Online research led her to prosopagnosia, a disorder first diagnosed in the 1940s. In Greek, prosopo means 'face' and agnosia means 'without knowledge.' But while the disorder was first found all those years ago, it wasn't until the 1990s, with the advent of advanced MRI scanning and an increased understanding of how the brain works, that researchers have been able to make headway into understanding this little-known disorder, which affects around 2 percent of the population.

Researchers Struggle

Marlene Behrmann, one of the world's leading researchers on the condition, is a psychology and cognitive neuroscience professor at Carnegie Mellon University. Her specialty is in the ways that the brain makes sense of what the eyes see.

"It seems fairly natural to them that this is how the world really is, and only when they're older and they realize that other people can do face recognition so effortlessly and so naturally does it dawn on them that there's something different about their own skills and their own abilities," she said.

In the last decade, there have been numerous scientific peer-reviewed papers on the underlying mechanisms that give rise to face recognition. In Behrman's research on people born with the disorder and regular vision, she has found that the part of the brain that recognizes faces lit up normally when they saw a face. But for them, there are weak links between that part of the brain and other parts of their brain.

Sometimes prosopagnosia doesn't manifest itself until later in life.

When Shawn Muzzey was 18, he was in a car accident that caused numerous injuries. He suffered a severe head injury and several subsequent strokes. Now 37, he has made strides in his recovery, but he has severe face-blindness.

"It's something that is hard to explain. Because when I look at somebody, if I look at you, I feel like if I walked down the street, I would know it's you. But whenever that happens, I realize that that's not the case. One way of explaining it is kind of like holding the picture in front of you and then taking it away. I have no recall of it.

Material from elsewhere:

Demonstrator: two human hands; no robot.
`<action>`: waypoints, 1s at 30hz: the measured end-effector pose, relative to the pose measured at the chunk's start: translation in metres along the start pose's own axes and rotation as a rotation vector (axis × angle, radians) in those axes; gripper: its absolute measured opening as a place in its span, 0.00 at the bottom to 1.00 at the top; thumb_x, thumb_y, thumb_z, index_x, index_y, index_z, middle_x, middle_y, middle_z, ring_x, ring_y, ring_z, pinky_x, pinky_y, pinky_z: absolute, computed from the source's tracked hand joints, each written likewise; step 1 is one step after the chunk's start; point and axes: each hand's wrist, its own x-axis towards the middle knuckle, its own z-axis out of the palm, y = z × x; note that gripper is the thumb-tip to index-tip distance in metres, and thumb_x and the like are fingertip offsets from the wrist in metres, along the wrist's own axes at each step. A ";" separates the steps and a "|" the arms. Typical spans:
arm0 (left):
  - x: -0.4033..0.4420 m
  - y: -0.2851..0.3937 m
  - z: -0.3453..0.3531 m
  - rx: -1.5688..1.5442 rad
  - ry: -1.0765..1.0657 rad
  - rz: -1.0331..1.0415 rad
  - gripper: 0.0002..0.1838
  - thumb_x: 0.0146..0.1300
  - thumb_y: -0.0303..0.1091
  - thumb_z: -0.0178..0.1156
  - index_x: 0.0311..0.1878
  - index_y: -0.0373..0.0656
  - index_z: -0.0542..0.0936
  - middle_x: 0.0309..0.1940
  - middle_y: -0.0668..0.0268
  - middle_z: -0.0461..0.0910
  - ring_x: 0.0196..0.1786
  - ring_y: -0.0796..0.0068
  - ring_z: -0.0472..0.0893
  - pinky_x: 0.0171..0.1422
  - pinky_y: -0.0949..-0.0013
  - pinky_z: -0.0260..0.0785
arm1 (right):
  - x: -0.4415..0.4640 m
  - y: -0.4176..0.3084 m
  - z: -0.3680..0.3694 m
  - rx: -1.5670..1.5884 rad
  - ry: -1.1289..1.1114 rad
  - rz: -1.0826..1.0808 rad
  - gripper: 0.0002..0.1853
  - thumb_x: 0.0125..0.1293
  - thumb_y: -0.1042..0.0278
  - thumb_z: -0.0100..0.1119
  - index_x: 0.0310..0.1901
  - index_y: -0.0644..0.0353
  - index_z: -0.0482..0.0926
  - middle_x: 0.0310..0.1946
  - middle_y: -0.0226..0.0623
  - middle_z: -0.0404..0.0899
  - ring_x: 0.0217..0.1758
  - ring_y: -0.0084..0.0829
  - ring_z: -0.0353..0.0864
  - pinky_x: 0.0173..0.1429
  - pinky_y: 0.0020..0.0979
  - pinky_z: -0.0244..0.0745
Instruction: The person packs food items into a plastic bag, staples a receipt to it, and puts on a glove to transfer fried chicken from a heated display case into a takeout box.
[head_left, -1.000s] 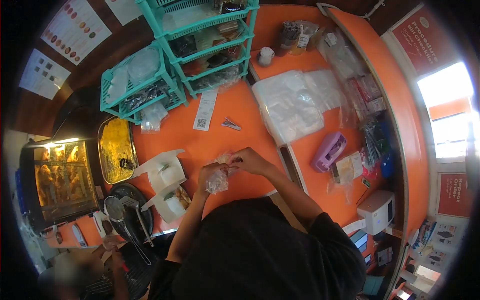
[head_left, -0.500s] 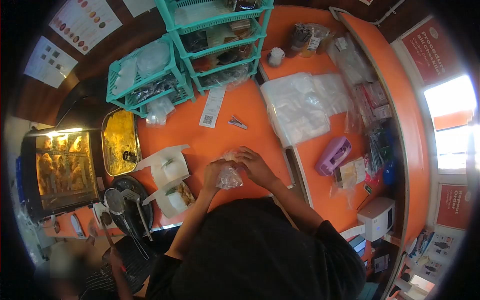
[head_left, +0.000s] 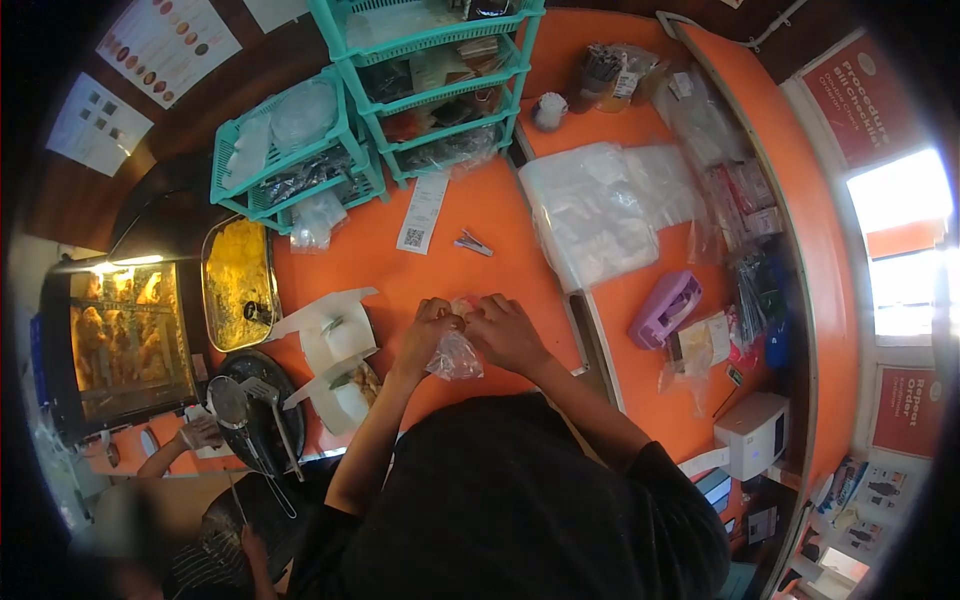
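Note:
A small clear plastic bag [head_left: 456, 358] hangs over the orange counter [head_left: 400, 278], its gathered top between my two hands. My left hand [head_left: 426, 337] is closed on the left side of the bag's neck. My right hand [head_left: 506, 333] grips the right side, close beside the left. To the left, two white cartons stand open: the upper carton [head_left: 330, 332] and the lower carton [head_left: 352, 400], which has browned food in it. Beyond my hands lie a printed receipt [head_left: 424, 212] and a small stapler-like metal tool [head_left: 473, 243].
Green racks [head_left: 440, 133] stand at the back. A tray of yellow food [head_left: 238, 285] and a black pan [head_left: 262, 415] with utensils are left. Plastic bags [head_left: 590, 215], a purple dispenser [head_left: 666, 310] and a white printer [head_left: 752, 430] are right. A co-worker [head_left: 130, 530] is lower left.
Both hands have closed in around the bag's neck, and the bag hangs lower between them. The co-worker's arm now reaches out toward the counter near the pan.

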 end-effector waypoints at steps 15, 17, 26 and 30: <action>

I can't take a mental pic of a person's face and store it in my head whenever I see them and match it up with a name," said Muzzey.

Muzzey's disorder is so severe that he can't even recognize his parents. He uses cues like their voices or remembering if they are wearing an unusual item of clothing.

It impacts his entire life.

There is some debate in the literature on the circuits in the brain that cause prosopagnosia. And there are variations in face-blindness. Those with autism sometimes have difficulty telling faces apart. People with some disorders lack emotional face recognition. Those with Alzheimer's also have a variation of face-blindness. But this type is unique, and a bit befuddling to researchers.

Marlene Berhmann said that the research so far is focused on what causes prosopagnosia and understanding it better, with the expectation that if they have a firm understanding of the problem and its neural basis, they might be able to devise better treatment strategies.